Since I work from home it doesn't bother me anymore. But I used to hate commuting before the sun rose.
I'm stuck at the office either way. Give me the evening daylight so I can enjoy my off-work time.
I think I'd prefer a 9 AM sunrise in the winter over the 4:11 AM sunrise that we'd currently be having if we were on standard time in the summer.
Absolutely. I'd pick DST just to avoid this alone.
People who play golf or engage in other outdoor activities like to maximize the amount of daylight hours after work. Instead of adjusting their work hours they have society and the government adjust the clock for everyone. Ideally the clock would be left alone but not everyone's employer is willing to allow for shifting one's work hours. Also schools aren't willing to seasonally adjust their hours so parents who want to maximize afternoon and evening daylight hours desire clock shifting.
Believe golf is usually played at dawn, which always kept it out of my purview.
Completely depends. Different people have different preferences. Different locations have different weather benefits for time of day. When I played golf I played during twilight almost exclusively.
This is only when it involves dueling with one's opponent
We could make that work with the tech we have these days. For example, meeting people at point A from points B and C, agree upon a time, then use google maps to tell you when to depart to arrive at point A at the agreed upon time.
I can't argue with the data for the population, but just anecdotally I definitely am more active during DST. The fact that it's warmer during this period definitely helps some, but I mostly go to an indoor gym so it's not as big of a factor as someone who runs outside. It's just harder for me to be motivated to leave my house at 7 PM when its been dark for 90 minutes vs. if I've still got 2 hours of daylight.
Yes, but consider what this would mean during the winter. It would still get dark significantly earlier than in summer, and it would likely be dark when you wake up.
Worse than twice-yearly upheavals?
As someone who would prefer to stay on regular time I’d love to agree with you. Unfortunately, I don't think that argument holds. Switching to DST will make the sun set even later, but it also will make it rise later and move people's morning appointments back.
People tend to schedule meetings based on the time of day, not the sun. A 9am DST meeting is the same, sun-wise, as an 8am non-DST meeting.
Speaking as someone from a non changing timezone, (Phoenix area) I can tell you I am much better rested than I was living where the time changed. I dont care if you fix the time at DST or ST, not changing the time is better for you IMO.
You're of course also from a quite southern area.
Late sunset also ruins the concept of a beautiful summer evening. With DST it gets dark at 22:30 here, much too late to enjoy an evening.

DST is unnatural.

I'd much rather have some extra daylight in the evenings, especially in winter.
There is no free lunch or free daylight. You end up robbing the morning of light to get it in the evening. Even down here in Georgia schools often start late during the winter when overnight freezing temperatures creates black ice on the roads. Seasonally adjusted school hours would help avoid this but that has a cascading effect on parent's schedules which in turn can cause issues for employers. Tinkering with the clock just moved problems around, advantaging some groups at the expense of others.
I used to live in a highrise with windows that faced west. Since we were above the trees and there were no other buildings of similar height nearby, I got full afternoon sunlight. Summers were miserable and I suffered from insomnia greatly. Even blackout shades couldn't fix things due to the intensity of leakage around the edges. I suffered from many health issues, most likely due to poor sleep quality, during that time. It also harmed my performance at work. Things improved quickly when I sold my condo and bought a house with my bedroom facing south east.
I occasionally reside in two cities, about a thousand km apart east-west but in one time zone. Schedules between them diverge by about 1.5 hours: shops opening and closing times, public transport schedules, etc. Pretty much the only thing keeping them strictly in sync would be TV programming—which however is staggered across the country anyway so it's not insurmountable.

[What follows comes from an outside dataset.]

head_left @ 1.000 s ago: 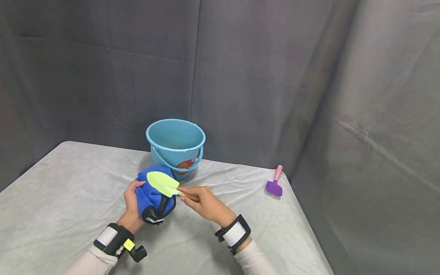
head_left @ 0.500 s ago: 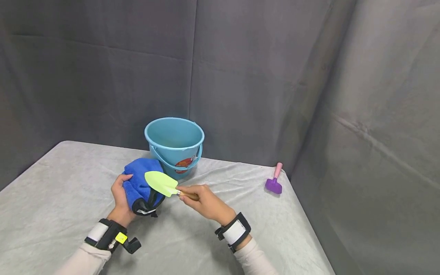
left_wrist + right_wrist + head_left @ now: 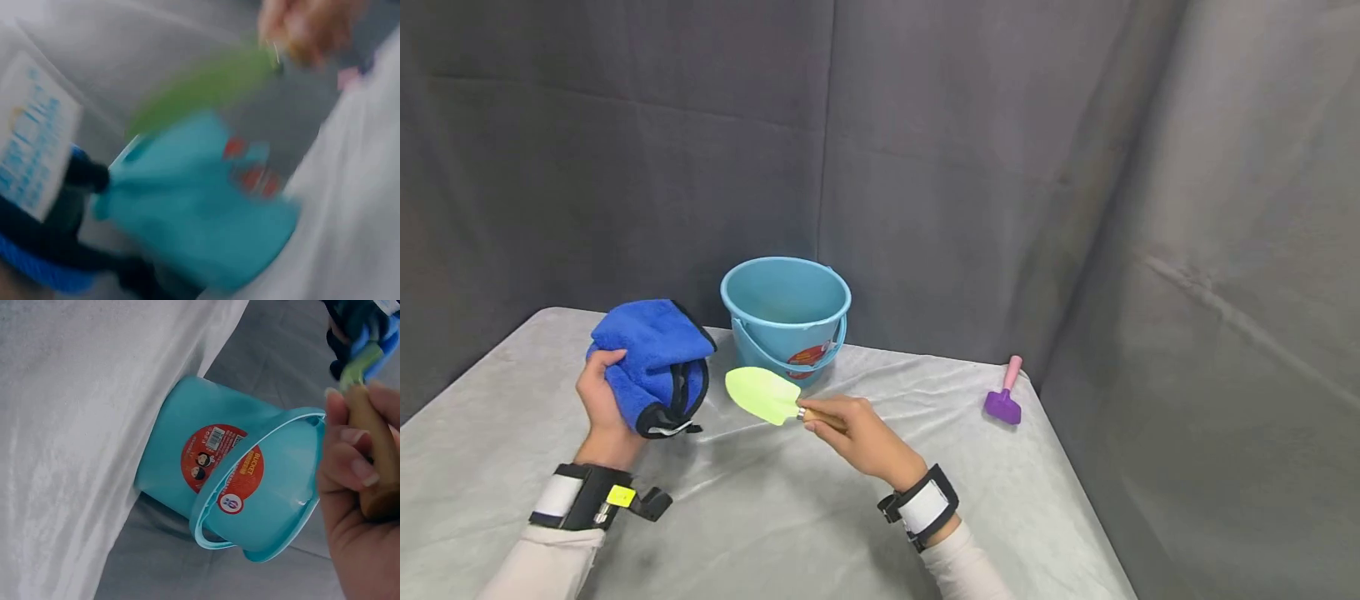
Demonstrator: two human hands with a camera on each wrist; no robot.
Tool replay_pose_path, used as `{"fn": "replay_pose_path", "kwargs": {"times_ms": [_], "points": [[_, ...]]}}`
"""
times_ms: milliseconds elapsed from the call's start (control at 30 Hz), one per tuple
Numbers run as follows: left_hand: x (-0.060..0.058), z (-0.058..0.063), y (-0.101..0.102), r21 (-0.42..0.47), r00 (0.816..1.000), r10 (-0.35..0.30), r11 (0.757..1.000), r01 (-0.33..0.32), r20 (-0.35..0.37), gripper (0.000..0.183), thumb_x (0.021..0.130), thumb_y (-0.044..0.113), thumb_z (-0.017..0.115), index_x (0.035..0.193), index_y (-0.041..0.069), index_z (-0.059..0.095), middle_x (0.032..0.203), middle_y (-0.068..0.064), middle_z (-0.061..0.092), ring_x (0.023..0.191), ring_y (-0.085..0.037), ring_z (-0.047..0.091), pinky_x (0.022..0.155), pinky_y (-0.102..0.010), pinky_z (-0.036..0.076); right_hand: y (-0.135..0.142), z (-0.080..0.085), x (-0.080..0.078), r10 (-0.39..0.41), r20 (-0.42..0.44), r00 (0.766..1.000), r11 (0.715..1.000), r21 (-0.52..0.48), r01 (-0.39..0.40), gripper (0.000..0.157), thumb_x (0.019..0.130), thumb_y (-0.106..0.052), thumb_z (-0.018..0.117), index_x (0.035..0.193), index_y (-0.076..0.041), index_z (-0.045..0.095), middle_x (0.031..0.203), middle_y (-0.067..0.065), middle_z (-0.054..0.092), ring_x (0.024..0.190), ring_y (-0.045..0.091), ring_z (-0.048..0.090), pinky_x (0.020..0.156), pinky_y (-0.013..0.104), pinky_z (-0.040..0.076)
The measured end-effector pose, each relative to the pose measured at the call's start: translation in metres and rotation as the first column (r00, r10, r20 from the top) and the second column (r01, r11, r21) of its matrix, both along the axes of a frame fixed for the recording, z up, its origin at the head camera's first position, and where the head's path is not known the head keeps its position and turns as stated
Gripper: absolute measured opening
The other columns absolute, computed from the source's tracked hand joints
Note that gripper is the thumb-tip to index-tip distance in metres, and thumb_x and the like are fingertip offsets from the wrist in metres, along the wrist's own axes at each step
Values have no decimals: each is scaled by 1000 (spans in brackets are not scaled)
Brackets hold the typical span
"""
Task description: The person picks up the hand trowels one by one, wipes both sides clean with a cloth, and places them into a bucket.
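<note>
My left hand (image 3: 604, 404) grips a bunched blue cloth (image 3: 651, 350) with black edging, held up left of the bucket. A white printed label (image 3: 34, 137) on it shows in the left wrist view. In my right hand (image 3: 868, 437) is a small trowel with a pale green blade (image 3: 763, 393); fingers and thumb curl round its wooden handle (image 3: 378, 450). The blade points left, in front of the light blue bucket (image 3: 786, 312), which stands upright with its handle hanging down at the front. The left wrist view is blurred.
A small purple tool with a pink handle (image 3: 1003, 404) lies at the right back of the white-covered table (image 3: 760, 533). Grey curtains (image 3: 970, 167) hang behind the table and along its right side.
My left hand has moved left with the blue cloth, away from the trowel blade the cloth was behind. The right hand and trowel have stayed nearly in place.
</note>
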State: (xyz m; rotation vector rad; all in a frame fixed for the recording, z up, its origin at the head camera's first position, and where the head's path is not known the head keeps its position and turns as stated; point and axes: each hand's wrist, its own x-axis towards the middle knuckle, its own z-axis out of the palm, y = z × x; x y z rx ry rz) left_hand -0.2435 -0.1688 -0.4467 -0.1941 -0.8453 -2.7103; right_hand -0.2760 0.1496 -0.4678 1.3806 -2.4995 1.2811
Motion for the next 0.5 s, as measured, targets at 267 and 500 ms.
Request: {"fn": "replay_pose_path", "kwargs": {"times_ms": [267, 500], "points": [[13, -2, -35, -859, 882, 464, 415, -300, -84, 40, 93, 7, 58, 132, 14, 59, 123, 3, 59, 106, -7, 52, 85, -24, 40, -8, 27, -22, -119, -191, 974, 987, -127, 96, 36, 102, -17, 61, 135, -3, 64, 115, 8, 62, 99, 12, 62, 84, 22, 55], [22, -24, -50, -939, 918, 246, -227, -257, -311, 59, 79, 13, 80, 133, 5, 58, 123, -31, 64, 103, -53, 64, 78, -70, 51, -19, 74, -72, -249, -264, 932, 966, -140, 218, 25, 97, -13, 68, 118, -1, 74, 103, 9, 66, 99, 17, 68, 88, 21, 55]]}}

So, if your country has set times for schools, business etc in a time zone despite the difference in sun time, you probably should ask whose bright idea that was.

That's exactly what time zones are supposed to solve. Sounds like your country has multiple time zones, but doesn't want to call them that.
Sounds more like my country has fewer time zones than fifteen-degree chunks of longitude. Which didn't prevent people from living their life by the sun.
We do here in Norway; I am in the GMT zone at 6 degrees east, while in the extreme east of the country, they're squarely in GMT+2 at 30 degrees east.

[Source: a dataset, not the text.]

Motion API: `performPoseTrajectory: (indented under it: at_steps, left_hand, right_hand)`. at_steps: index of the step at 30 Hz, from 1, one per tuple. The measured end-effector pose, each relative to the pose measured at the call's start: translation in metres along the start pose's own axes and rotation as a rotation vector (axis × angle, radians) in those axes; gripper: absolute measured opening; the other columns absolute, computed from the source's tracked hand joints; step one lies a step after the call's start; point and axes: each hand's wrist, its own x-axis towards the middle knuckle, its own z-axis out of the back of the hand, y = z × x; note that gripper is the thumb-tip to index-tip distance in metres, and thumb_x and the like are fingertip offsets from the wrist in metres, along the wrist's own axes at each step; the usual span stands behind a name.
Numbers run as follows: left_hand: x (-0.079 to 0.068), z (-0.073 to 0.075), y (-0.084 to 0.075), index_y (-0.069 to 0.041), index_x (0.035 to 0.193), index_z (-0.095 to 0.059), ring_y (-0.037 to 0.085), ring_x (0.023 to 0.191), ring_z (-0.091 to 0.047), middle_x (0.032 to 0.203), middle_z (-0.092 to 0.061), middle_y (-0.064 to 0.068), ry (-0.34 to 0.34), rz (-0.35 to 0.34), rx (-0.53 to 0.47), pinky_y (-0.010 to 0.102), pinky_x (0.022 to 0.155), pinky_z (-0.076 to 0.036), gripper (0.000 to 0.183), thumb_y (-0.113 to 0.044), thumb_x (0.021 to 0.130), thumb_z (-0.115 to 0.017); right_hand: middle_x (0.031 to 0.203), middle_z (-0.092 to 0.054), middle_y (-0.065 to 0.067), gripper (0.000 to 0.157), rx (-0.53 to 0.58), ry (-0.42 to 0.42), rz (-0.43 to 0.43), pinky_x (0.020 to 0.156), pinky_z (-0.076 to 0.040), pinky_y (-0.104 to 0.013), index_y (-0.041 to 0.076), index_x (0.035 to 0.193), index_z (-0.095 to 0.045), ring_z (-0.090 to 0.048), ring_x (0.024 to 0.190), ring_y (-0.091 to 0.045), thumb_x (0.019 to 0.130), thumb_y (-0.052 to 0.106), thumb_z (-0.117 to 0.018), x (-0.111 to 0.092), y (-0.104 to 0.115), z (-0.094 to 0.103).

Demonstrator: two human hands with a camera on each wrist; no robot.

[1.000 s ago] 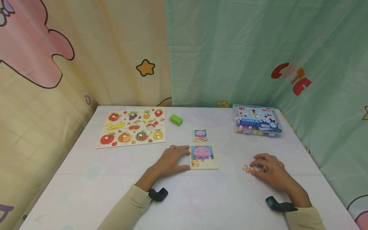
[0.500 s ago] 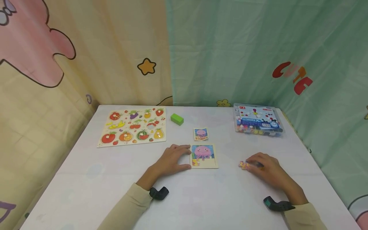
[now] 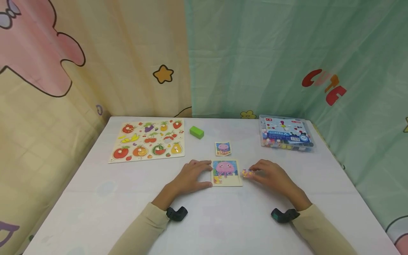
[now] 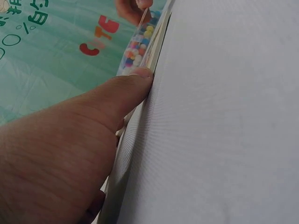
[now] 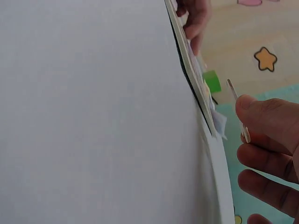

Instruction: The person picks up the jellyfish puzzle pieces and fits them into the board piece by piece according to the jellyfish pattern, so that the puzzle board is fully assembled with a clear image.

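Note:
A square jigsaw board with a pink jellyfish picture lies in the middle of the table; its lower right part shows bare wood. My left hand rests at its left edge, thumb by the lower corner and fingertips by the upper one. In the left wrist view the thumb touches the board's side. Just right of the board, my right hand pinches a pink-and-yellow puzzle piece between thumb and fingers. The right wrist view shows that puzzle piece edge-on, raised off the table.
Behind the board lies a small jellyfish picture card. A green block and a fruit puzzle board sit at the back left. At the back right stands a clear plastic box of colourful beads. Curtains hang behind the table.
My right hand has picked up the puzzle piece from the right of the table and carried it left, close to the jigsaw board. My left hand has stayed at the board's left edge.

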Motion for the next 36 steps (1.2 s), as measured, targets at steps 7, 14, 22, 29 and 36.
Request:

All of the country is in GMT+1. The difference between standard and solar time is quite pronounced, especially during DST.

Difficult for me to sympathize in this case, considering how you managed to squeeze both Sweden and Finland away from oil and fish, and how I almost wept when paying for bus between cities in Norway.
Fun fact - we offered the Swedes commercial rights to sectors in the North Sea as a trade for Volvo stock; the Swedish secretary of commerce basically said 'Hell, no!" at the last minute and backed out of the deal.

Edit: It wasn't the Secretary of commerce but the Volvo general assembly which turned the deal down. My bad.

Well, Volvo should probably outlast those oil reservoirs and the oil dependence. And possibly the fish too.
Just a quick glance at the map on that one and you can see it is "stupid data mining tricks." Colorado (skinny) and Georgia (fat) could account for all of the difference. There's a half dozen ways of falsifying this, but as its Elsevier, we'll never know.
I can't see the map (paywall).

One thing I'd want to check is the difference across time zone boundaries. There's not much of a difference between western Georgia and eastern Alabama, other than time zones; do they have different health outcomes? (Or, if you want to say that maybe Georgia has more money than Alabama for public health, look at a state like Tennessee or Kentucky where the time zone boundary isn't the state boundary.

I know we all love the low-brow dismissal and hating on social science and paywalls (I certainly do!) but this comment is terribly worthless.

It's easy to find the paper (it's even linked below), and they of course do attempt to correct for many covariates including geographic locations and socioeconomic effects.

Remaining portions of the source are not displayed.